REQUIREMENT: Report every line below that has the string "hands" in it.

Saved entries:
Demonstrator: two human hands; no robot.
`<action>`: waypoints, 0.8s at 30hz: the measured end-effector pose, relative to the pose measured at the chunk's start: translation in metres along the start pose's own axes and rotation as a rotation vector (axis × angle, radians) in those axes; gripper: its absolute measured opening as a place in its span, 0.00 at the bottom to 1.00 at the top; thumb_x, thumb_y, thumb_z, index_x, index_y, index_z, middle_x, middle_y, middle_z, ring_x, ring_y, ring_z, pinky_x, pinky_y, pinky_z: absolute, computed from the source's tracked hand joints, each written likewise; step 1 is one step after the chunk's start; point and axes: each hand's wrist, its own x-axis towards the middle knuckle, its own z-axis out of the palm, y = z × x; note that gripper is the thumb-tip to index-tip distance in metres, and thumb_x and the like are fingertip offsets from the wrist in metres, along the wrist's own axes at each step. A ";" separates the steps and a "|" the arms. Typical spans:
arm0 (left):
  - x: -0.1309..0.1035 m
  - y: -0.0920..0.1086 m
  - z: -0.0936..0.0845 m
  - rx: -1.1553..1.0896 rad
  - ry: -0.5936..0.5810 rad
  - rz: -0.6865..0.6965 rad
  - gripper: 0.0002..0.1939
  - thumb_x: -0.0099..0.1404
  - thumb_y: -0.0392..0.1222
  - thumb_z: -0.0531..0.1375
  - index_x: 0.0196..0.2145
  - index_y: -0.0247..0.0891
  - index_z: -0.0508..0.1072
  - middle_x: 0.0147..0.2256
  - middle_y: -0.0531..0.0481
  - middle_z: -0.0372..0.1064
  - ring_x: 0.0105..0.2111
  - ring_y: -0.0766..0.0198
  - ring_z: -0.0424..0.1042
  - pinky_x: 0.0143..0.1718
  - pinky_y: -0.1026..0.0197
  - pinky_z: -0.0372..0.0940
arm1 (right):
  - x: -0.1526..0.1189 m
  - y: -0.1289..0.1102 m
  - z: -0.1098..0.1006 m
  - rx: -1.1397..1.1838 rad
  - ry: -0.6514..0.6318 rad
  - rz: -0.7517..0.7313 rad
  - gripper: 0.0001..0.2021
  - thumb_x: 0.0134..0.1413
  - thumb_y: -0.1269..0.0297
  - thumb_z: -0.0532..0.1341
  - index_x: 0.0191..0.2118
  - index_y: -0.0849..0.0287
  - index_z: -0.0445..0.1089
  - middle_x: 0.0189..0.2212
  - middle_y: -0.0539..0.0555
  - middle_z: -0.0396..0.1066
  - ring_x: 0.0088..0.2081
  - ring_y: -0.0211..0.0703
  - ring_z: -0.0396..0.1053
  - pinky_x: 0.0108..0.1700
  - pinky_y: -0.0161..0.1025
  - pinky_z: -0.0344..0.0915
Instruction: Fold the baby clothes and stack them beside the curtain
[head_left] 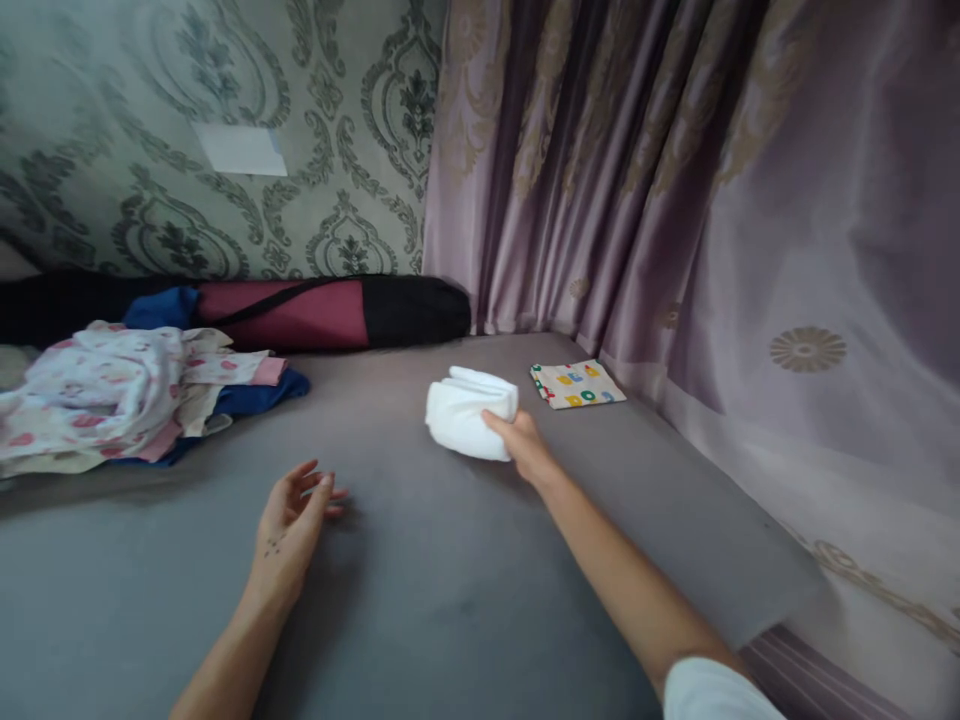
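Observation:
A folded white cloth [469, 415] is gripped at its right side by my right hand [521, 440], the thumb on top and the other fingers hidden behind it. It is held over the middle of the grey surface [450, 560]. My left hand [300, 510] hovers over that surface to the left, fingers loosely curled and apart, holding nothing. Beyond my right hand, a folded cloth with colourful prints [577, 385] lies flat near the curtain.
A rumpled pile of clothes [112, 390], white with pink prints and some blue, sits at the left. Behind it a long maroon and black bag [300, 315] lies along the patterned wall [330, 120]. Purple curtains [637, 150] hang down the right side.

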 end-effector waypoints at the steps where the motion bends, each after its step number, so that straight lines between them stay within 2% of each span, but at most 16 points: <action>1: 0.001 -0.002 -0.001 0.012 -0.001 0.000 0.32 0.48 0.55 0.66 0.47 0.37 0.66 0.39 0.48 0.67 0.32 0.63 0.73 0.29 0.61 0.68 | 0.005 0.002 -0.017 0.037 0.049 0.052 0.22 0.44 0.58 0.66 0.46 0.62 0.71 0.43 0.57 0.76 0.45 0.50 0.74 0.48 0.45 0.69; 6: 0.006 -0.009 0.001 0.050 -0.014 -0.038 0.33 0.47 0.57 0.65 0.47 0.37 0.65 0.38 0.48 0.68 0.30 0.62 0.73 0.27 0.61 0.68 | 0.023 0.005 -0.089 0.277 0.231 0.143 0.20 0.43 0.68 0.67 0.46 0.59 0.70 0.41 0.55 0.77 0.40 0.47 0.75 0.45 0.44 0.72; 12: 0.012 -0.016 0.002 0.101 -0.016 -0.053 0.32 0.45 0.54 0.65 0.46 0.38 0.64 0.35 0.48 0.69 0.28 0.60 0.73 0.25 0.59 0.69 | 0.060 -0.011 -0.140 0.425 0.373 0.028 0.14 0.51 0.72 0.62 0.46 0.60 0.68 0.39 0.54 0.77 0.40 0.45 0.75 0.44 0.45 0.73; 15: 0.015 -0.018 0.002 0.105 -0.028 -0.070 0.33 0.44 0.54 0.65 0.46 0.38 0.63 0.34 0.49 0.68 0.27 0.60 0.72 0.25 0.59 0.69 | 0.087 -0.019 -0.154 0.455 0.489 -0.045 0.14 0.53 0.72 0.61 0.47 0.59 0.67 0.40 0.53 0.77 0.41 0.43 0.75 0.44 0.45 0.73; 18: 0.016 -0.017 0.003 0.117 -0.034 -0.104 0.35 0.43 0.54 0.65 0.46 0.37 0.62 0.33 0.50 0.67 0.26 0.61 0.72 0.24 0.59 0.69 | 0.111 -0.021 -0.158 0.478 0.529 -0.064 0.14 0.55 0.69 0.60 0.48 0.58 0.66 0.41 0.54 0.76 0.42 0.43 0.74 0.43 0.45 0.73; 21: 0.016 -0.015 0.004 0.135 -0.040 -0.113 0.35 0.43 0.54 0.65 0.46 0.38 0.62 0.33 0.49 0.67 0.27 0.60 0.73 0.25 0.58 0.69 | 0.125 -0.014 -0.157 0.418 0.562 0.025 0.14 0.60 0.66 0.55 0.51 0.58 0.64 0.44 0.56 0.75 0.45 0.44 0.73 0.43 0.45 0.73; 24: 0.017 -0.017 0.002 0.132 -0.038 -0.092 0.35 0.43 0.56 0.66 0.46 0.38 0.62 0.33 0.49 0.68 0.27 0.59 0.73 0.25 0.58 0.70 | 0.130 -0.003 -0.154 0.331 0.599 0.169 0.17 0.61 0.70 0.50 0.55 0.57 0.61 0.44 0.58 0.74 0.46 0.45 0.72 0.42 0.48 0.73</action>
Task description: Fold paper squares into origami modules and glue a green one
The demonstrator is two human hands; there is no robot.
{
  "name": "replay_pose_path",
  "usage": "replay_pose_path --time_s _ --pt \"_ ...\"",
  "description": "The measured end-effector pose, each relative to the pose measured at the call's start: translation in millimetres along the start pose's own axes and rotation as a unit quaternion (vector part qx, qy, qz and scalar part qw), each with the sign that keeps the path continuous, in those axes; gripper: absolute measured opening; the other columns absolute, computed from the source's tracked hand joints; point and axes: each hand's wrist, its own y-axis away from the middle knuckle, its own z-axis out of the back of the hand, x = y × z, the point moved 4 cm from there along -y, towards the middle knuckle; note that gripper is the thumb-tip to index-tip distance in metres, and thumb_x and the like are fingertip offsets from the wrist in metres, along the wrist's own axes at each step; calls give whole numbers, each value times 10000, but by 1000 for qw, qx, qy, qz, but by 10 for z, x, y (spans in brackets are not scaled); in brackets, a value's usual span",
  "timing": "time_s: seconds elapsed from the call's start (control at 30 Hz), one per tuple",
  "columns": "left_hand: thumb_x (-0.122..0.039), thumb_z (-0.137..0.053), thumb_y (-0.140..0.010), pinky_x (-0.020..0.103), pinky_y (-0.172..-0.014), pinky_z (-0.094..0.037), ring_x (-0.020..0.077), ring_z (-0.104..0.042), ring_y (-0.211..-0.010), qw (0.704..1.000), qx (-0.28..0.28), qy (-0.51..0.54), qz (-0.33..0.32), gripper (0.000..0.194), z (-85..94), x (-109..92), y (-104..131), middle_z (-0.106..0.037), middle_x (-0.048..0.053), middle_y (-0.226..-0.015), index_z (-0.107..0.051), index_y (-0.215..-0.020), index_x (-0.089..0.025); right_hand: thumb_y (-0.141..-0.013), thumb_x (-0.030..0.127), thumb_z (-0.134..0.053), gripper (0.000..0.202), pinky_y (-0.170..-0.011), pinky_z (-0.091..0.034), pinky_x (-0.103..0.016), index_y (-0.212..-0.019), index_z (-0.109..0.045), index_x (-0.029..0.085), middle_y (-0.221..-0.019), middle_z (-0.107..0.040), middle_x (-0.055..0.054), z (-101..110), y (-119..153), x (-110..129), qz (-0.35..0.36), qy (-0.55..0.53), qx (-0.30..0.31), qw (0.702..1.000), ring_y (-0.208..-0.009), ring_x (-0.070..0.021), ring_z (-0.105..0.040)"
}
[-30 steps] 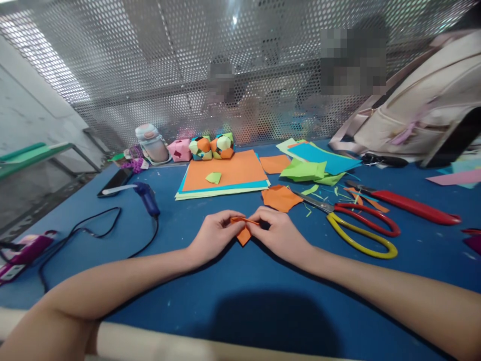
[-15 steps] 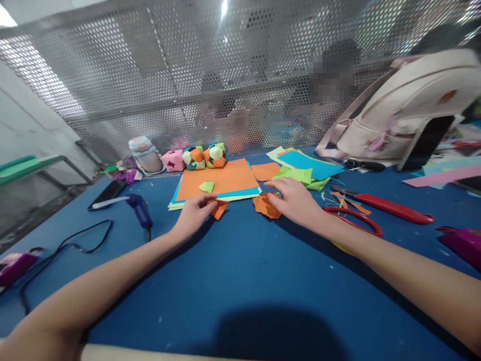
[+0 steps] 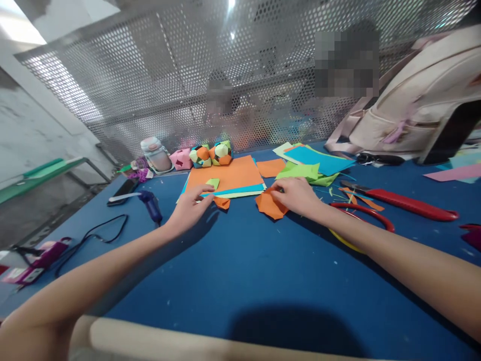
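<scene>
In the head view my left hand (image 3: 191, 206) is just over the table with thumb and forefinger apart. Its fingertips are beside a small folded orange paper piece (image 3: 223, 203), which lies at the front edge of a paper stack; no grip on it shows. With fingers pinched, my right hand (image 3: 298, 196) holds the edge of a larger, many-sided orange paper piece (image 3: 271, 205) against the table. The stack has an orange sheet (image 3: 233, 170) on top, and a small folded green paper (image 3: 213, 183) rests on that sheet.
Folded paper balls (image 3: 201, 156) and a bottle (image 3: 156, 154) stand at the back. Green paper (image 3: 298, 171), blue sheets (image 3: 321, 161), red-handled scissors (image 3: 370, 213) and a red-handled cutting tool (image 3: 413, 203) lie right. A blue glue gun (image 3: 150, 204) with its cord is left.
My left fingers have parted from the small orange piece, which stays on the table. My right fingers have closed on the larger orange piece. The whole view has shifted slightly.
</scene>
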Motion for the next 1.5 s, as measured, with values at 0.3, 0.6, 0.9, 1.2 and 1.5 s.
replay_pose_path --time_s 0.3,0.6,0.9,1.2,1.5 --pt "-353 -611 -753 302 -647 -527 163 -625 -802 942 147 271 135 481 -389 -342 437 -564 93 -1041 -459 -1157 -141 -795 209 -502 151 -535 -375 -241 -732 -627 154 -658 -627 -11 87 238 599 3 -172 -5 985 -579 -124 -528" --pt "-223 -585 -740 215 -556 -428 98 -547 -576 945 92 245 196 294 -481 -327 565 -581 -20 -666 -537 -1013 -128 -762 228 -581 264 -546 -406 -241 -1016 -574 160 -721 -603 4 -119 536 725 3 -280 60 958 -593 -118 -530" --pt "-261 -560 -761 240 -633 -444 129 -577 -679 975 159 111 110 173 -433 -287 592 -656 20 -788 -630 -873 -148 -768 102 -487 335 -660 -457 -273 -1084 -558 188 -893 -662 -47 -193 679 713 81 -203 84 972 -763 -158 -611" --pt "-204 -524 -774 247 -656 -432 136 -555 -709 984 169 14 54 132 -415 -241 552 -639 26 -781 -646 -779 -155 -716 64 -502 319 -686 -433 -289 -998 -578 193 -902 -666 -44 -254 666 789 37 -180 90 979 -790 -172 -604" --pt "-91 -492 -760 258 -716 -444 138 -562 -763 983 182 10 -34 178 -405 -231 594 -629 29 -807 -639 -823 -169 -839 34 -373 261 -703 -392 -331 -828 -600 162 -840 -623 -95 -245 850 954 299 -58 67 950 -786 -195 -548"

ANSWER:
Demonstrator: two human hands; no robot.
The demonstrator is two human hands; there is no robot.

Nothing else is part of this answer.